§ **Brief**:
Leave every picture out, and give again exactly the lines from the one containing "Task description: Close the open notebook" through the end of the listing.

§ **Data segment**:
Content starts

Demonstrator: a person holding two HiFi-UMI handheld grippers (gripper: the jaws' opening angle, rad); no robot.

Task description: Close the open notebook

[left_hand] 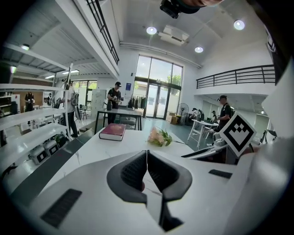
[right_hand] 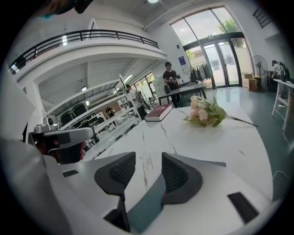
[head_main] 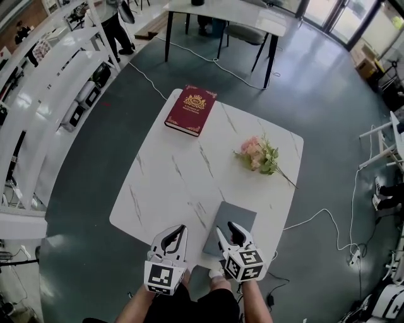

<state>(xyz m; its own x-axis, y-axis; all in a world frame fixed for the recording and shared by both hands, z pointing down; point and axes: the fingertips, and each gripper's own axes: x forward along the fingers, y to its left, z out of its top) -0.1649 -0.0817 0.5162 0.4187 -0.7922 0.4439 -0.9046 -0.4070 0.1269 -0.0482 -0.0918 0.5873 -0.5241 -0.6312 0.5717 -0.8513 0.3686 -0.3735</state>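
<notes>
A grey notebook (head_main: 232,224) lies shut and flat near the front edge of the white marble table (head_main: 177,170). My right gripper (head_main: 225,229) hovers over the notebook's near left corner with its jaws apart. In the right gripper view the grey cover (right_hand: 143,212) shows low between the fingers, and the pads do not press on it. My left gripper (head_main: 177,231) is beside it over the table's front edge, left of the notebook. In the left gripper view its pads (left_hand: 138,170) meet at the tips with nothing between them.
A dark red hardback book (head_main: 190,110) lies at the table's far corner. A pink flower bunch (head_main: 259,154) lies on the right side. White shelving (head_main: 44,94) runs along the left. A desk (head_main: 227,16) stands behind, and cables (head_main: 315,221) cross the floor at right.
</notes>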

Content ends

§ **Finished task**:
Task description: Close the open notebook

[left_hand] 
[right_hand] 
[head_main] 

<state>(xyz m; its own x-axis, y-axis; all in a world frame fixed for the recording and shared by both hands, z pointing down; point and axes: the fingertips, and each gripper's own axes: x forward along the fingers, y to its left, z out of its top) -0.1649 -0.0817 0.5162 0.4187 -0.7922 0.4439 -0.9046 -0.4070 0.1269 -0.0482 -0.0918 0.5873 -0.5241 -0.6312 0.5717 -0.8513 0.3686 -0.3735</state>
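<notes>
A grey notebook (head_main: 232,224) lies shut and flat near the front edge of the white marble table (head_main: 177,170). My right gripper (head_main: 225,229) hovers over the notebook's near left corner with its jaws apart. In the right gripper view the grey cover (right_hand: 143,212) shows low between the fingers, and the pads do not press on it. My left gripper (head_main: 177,231) is beside it over the table's front edge, left of the notebook. In the left gripper view its pads (left_hand: 138,170) meet at the tips with nothing between them.
A dark red hardback book (head_main: 190,110) lies at the table's far corner. A pink flower bunch (head_main: 259,154) lies on the right side. White shelving (head_main: 44,94) runs along the left. A desk (head_main: 227,16) stands behind, and cables (head_main: 315,221) cross the floor at right.
</notes>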

This concludes the exercise.